About this task: Type the entries out again exactly as they read, but leave every picture behind.

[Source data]
* * *
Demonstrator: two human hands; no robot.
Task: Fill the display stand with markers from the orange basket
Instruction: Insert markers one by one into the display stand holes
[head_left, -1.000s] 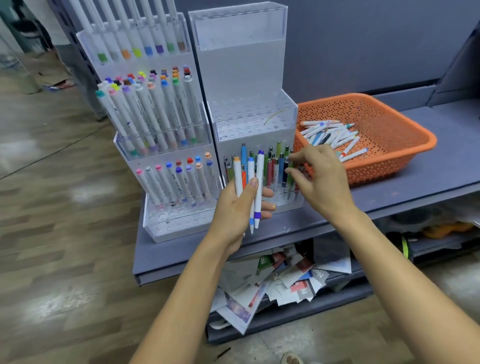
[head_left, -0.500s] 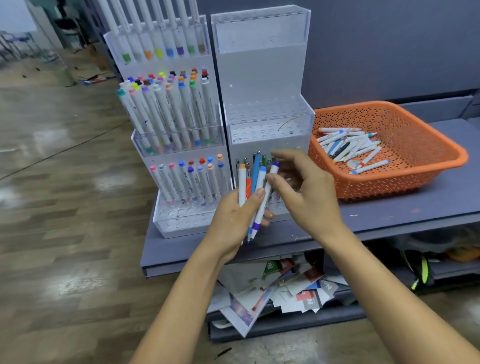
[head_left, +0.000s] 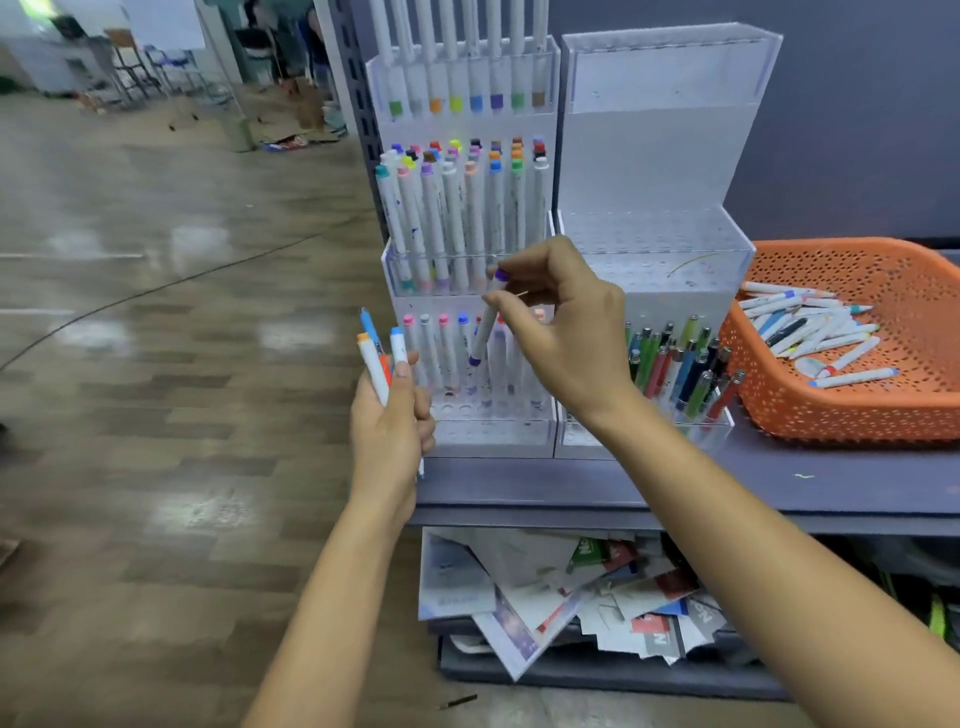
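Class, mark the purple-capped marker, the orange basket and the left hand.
purple-capped marker (head_left: 483, 332), head view, white barrel.
orange basket (head_left: 831, 413), head view, front wall.
left hand (head_left: 390, 432), head view, back of the hand.

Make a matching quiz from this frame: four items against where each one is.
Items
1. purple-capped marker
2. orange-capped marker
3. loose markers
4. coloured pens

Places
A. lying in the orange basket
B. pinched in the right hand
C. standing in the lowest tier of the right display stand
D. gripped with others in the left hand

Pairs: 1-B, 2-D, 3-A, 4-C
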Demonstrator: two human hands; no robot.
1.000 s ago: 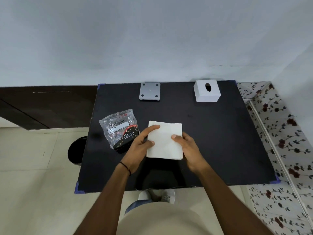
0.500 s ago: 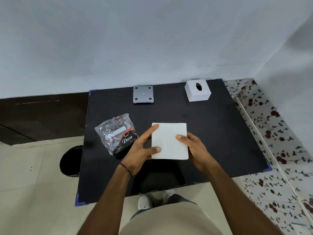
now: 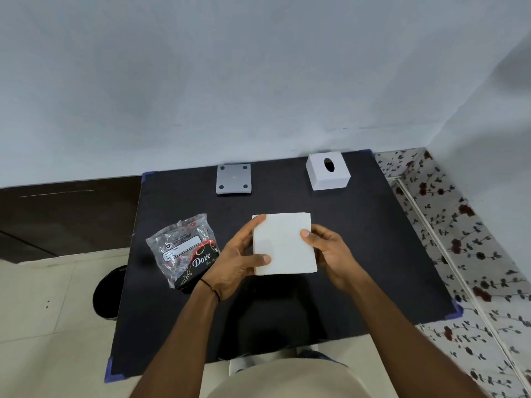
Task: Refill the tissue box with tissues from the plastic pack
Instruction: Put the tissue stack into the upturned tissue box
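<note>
- Tissues (image 3: 283, 244), a white stack, are held above the bench (image 3: 388, 254), clamped between left hand (image 3: 234, 259) and right hand (image 3: 330, 251), likely to stay squared.
- Pack (image 3: 184, 248) lies just left; box (image 3: 327, 175) sits well apart, unfilled.

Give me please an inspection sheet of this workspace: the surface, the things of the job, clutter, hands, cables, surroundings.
Surface: black table, blue corner guards.
Job's things: white tissue stack held over the table; plastic pack, crumpled, left of it; white tissue box at far right, oval opening up; grey base plate at far middle, separate.
Clutter: nothing seen.
Hands: left hand and right hand grip opposite sides of the stack.
Cables: nothing seen.
Surroundings: pale wall; dark bin on the floor at left; flowered covering at right.
</note>
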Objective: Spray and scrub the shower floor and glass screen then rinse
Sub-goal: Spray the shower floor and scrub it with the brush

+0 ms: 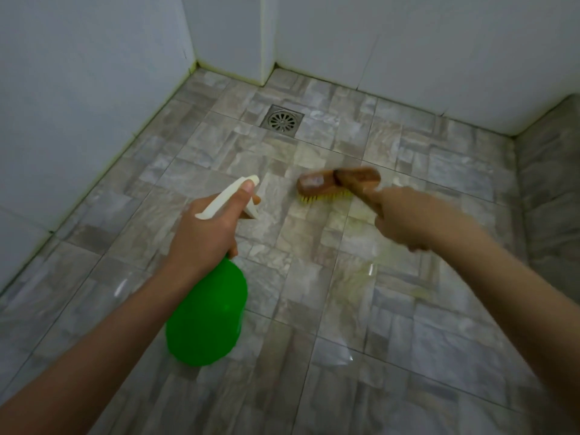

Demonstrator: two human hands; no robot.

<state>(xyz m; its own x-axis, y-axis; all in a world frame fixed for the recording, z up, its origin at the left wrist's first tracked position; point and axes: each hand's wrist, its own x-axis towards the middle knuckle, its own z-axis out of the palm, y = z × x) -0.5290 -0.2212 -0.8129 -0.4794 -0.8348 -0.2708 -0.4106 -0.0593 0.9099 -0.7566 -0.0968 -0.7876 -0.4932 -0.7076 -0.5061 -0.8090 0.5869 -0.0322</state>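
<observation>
My left hand (207,233) grips the neck of a green spray bottle (208,315) with a white trigger head (233,196); a finger curls round the trigger and the nozzle points forward over the floor. My right hand (405,215) holds the handle of a brown scrub brush (332,182), and its yellow bristles (323,197) press on the grey stone-pattern shower floor (314,277). The tiles around the brush look wet with a yellowish film. No glass screen is in view.
A square metal floor drain (282,120) lies beyond the brush, near the back wall. White tiled walls (78,105) close the left and back sides, with a protruding corner (266,58). A raised tiled ledge (552,189) borders the right.
</observation>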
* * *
Answer:
Demonstrator: two human hands; no robot.
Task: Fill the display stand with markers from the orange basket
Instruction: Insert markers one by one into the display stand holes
[head_left, -1.000s] 
[head_left, -0.500s] 
[head_left, +0.000s] 
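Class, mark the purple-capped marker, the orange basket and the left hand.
purple-capped marker (head_left: 483, 332), head view, white barrel.
orange basket (head_left: 831, 413), head view, front wall.
left hand (head_left: 390, 432), head view, back of the hand.

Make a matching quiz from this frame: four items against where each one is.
Items
1. purple-capped marker
2. orange-capped marker
3. loose markers
4. coloured pens

Places
A. lying in the orange basket
B. pinched in the right hand
C. standing in the lowest tier of the right display stand
D. gripped with others in the left hand

Pairs: 1-B, 2-D, 3-A, 4-C
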Demonstrator: two human hands; no robot.
1.000 s ago: 
0.500 s ago: 
now: 
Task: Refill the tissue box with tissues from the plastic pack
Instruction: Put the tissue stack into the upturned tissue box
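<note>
- Tissues (image 3: 283, 244), a white stack, are held above the bench (image 3: 388, 254), clamped between left hand (image 3: 234, 259) and right hand (image 3: 330, 251), likely to stay squared.
- Pack (image 3: 184, 248) lies just left; box (image 3: 327, 175) sits well apart, unfilled.

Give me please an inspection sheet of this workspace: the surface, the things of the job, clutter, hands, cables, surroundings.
Surface: black table, blue corner guards.
Job's things: white tissue stack held over the table; plastic pack, crumpled, left of it; white tissue box at far right, oval opening up; grey base plate at far middle, separate.
Clutter: nothing seen.
Hands: left hand and right hand grip opposite sides of the stack.
Cables: nothing seen.
Surroundings: pale wall; dark bin on the floor at left; flowered covering at right.
</note>
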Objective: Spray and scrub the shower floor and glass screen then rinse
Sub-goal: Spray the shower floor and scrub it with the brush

+0 ms: 

Demonstrator: two human hands; no robot.

<state>(xyz m; its own x-axis, y-axis; all in a world frame fixed for the recording, z up, its origin at the left wrist's first tracked position; point and axes: each hand's wrist, its own x-axis towards the middle knuckle, its own z-axis out of the palm, y = z × x) -0.5290 -0.2212 -0.8129 -0.4794 -0.8348 -0.2708 -0.4106 -0.0593 0.9099 -0.7566 -0.0968 -0.7876 -0.4932 -0.7076 -0.5061 -0.8090 0.5869 -0.0322</state>
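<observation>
My left hand (207,233) grips the neck of a green spray bottle (208,315) with a white trigger head (233,196); a finger curls round the trigger and the nozzle points forward over the floor. My right hand (405,215) holds the handle of a brown scrub brush (332,182), and its yellow bristles (323,197) press on the grey stone-pattern shower floor (314,277). The tiles around the brush look wet with a yellowish film. No glass screen is in view.
A square metal floor drain (282,120) lies beyond the brush, near the back wall. White tiled walls (78,105) close the left and back sides, with a protruding corner (266,58). A raised tiled ledge (552,189) borders the right.
</observation>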

Work on the answer is now done.